» Exercise goal
Please look for the string "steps" below and report every line in which it occurs.

+-------+

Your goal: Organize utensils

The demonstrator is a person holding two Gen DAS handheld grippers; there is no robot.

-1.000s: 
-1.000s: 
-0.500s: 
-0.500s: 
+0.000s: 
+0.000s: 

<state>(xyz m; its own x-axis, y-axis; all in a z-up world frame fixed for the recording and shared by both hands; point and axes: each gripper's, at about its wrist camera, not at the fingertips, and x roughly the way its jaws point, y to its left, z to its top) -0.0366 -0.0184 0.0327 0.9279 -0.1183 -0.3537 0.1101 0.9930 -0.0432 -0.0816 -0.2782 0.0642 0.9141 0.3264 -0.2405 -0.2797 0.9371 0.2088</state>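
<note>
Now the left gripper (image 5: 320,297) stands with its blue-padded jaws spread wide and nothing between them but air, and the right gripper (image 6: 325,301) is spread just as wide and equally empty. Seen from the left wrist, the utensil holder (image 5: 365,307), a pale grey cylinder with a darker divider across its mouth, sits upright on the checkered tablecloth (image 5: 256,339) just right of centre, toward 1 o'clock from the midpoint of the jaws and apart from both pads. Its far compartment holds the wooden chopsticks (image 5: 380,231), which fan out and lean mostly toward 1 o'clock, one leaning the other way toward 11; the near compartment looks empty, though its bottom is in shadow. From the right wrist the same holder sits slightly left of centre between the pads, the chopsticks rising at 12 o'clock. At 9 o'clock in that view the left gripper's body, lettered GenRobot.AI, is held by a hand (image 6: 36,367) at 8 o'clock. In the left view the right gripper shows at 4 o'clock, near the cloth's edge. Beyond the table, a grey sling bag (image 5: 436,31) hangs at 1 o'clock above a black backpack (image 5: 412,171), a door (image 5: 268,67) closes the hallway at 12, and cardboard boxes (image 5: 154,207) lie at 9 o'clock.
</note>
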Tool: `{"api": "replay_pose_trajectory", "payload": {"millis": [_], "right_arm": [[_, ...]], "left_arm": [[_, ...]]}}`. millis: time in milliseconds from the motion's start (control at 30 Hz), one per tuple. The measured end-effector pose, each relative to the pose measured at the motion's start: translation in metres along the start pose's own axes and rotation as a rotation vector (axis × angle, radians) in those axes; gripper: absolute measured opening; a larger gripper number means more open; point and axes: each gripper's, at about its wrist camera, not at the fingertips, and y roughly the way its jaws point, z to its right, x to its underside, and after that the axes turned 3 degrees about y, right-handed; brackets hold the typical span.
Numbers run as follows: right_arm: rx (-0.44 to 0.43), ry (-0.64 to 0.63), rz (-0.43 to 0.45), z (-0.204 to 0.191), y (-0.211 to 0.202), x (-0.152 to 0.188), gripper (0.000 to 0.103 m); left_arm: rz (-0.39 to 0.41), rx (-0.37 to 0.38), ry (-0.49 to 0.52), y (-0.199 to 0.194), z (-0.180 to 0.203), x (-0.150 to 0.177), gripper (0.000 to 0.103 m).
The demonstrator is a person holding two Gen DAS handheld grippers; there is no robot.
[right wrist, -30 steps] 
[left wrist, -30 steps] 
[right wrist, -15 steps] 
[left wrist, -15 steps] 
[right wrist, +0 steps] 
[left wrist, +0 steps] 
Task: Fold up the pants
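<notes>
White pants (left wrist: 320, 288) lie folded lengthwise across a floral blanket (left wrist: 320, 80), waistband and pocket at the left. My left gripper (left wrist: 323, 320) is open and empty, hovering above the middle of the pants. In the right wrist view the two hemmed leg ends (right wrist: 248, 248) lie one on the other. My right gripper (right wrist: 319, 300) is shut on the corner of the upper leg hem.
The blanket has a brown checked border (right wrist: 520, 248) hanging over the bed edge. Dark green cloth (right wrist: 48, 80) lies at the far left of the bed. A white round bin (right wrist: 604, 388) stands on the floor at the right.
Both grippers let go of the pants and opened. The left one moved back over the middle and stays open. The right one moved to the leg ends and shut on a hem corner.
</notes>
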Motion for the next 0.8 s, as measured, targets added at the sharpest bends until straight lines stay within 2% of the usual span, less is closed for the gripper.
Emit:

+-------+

» Expected answer
[right wrist, -30 steps] 
[left wrist, -30 steps] 
[right wrist, -15 steps] 
[left wrist, -15 steps] 
[right wrist, +0 steps] 
[left wrist, +0 steps] 

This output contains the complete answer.